Ornate box turtles are not very hardy, and do best in an outdoor enclosure (often they do not thrive indoors). They need a large enclosure with room to move around, with a high fence to keep them from climbing to escape. Provide several hiding places such as logs or planks and provide a thick layer of loose peaty soil or leaf litter to burrow into, and a shallow pan of water. If kept indoors a large enclosure should be built.


Ornate box turtles prefer temperatures around 85-88 F during the day and 70-75 F at night.

Healthy ornate box turtles can be hibernated in the winter. Make sure their enclosure does not get overheated in warmer months and make sure plenty of shade is available. A heat lamp in a shelter can provide supplemental heat for cooler days.

Humidity Needs

Though they come from generally dry areas, they create a humid microenvironment for themselves by burrowing.

It is essential for this species to be able to burrow into a layer of loose soil (peat/soil mix combined with sphagnum can be used) or leaf litter (minimum 3-4 inches deep). Regular misting or sprinkling of the enclosure is recommended along with having a pan of water always available.


Like other box turtles, ornate box turtles are carnivorous when young and omnivorous when adults, although they retain more carnivorous tendencies than other box turtles. Calcium-dusted crickets, mealworms, waxworms and earthworms along with pinky mice should be fed. Grasses, dark leafy greens, and some vegetables and fruits can also be given. Some turtles are nervous about eating in the open so feed in a sheltered area.


Natural Habitat: Ornate box turtles are native to the central United States, found from the Gulf Coast states up north to South Dakota and Illinois. They live in deserts and natural grasslands, often in areas with little water.

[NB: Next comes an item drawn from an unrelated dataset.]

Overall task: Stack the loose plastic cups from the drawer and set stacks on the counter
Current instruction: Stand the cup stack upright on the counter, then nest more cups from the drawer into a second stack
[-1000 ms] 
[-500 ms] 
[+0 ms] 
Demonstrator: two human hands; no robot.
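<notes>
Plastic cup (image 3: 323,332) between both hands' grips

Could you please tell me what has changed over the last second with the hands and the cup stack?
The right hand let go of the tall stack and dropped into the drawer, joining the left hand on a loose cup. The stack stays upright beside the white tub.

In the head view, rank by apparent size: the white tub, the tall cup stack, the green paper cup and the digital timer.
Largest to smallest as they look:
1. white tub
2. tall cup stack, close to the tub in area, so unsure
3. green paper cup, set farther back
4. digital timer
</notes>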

Caution: Ornate box turtles are not hardy and are not suitable for beginners. They have very specific needs, are very sensitive to stress and are difficult to keep in captivity. The wild capture of ornate box turtles for the pet trade has caused the untimely death of many of these easily stressed and delicate turtles, so if you are determined to keep an ornate box turtle, please seek out a captive bred specimen and do not support the capture of wild turtles for the pet trade.

Additionally, box turtle populations are declining (listed by CITES as threatened, and import/export permits are necessary). Many states protect box turtle populations and have laws against collecting box turtles from the wild. It is best to get a pet box turtle bred in captivity from a reputable breeder. Wild caught turtles do not adjust well to captivity and many die from the stress. Pet stores often carry ​wild-caught turtles, so be careful.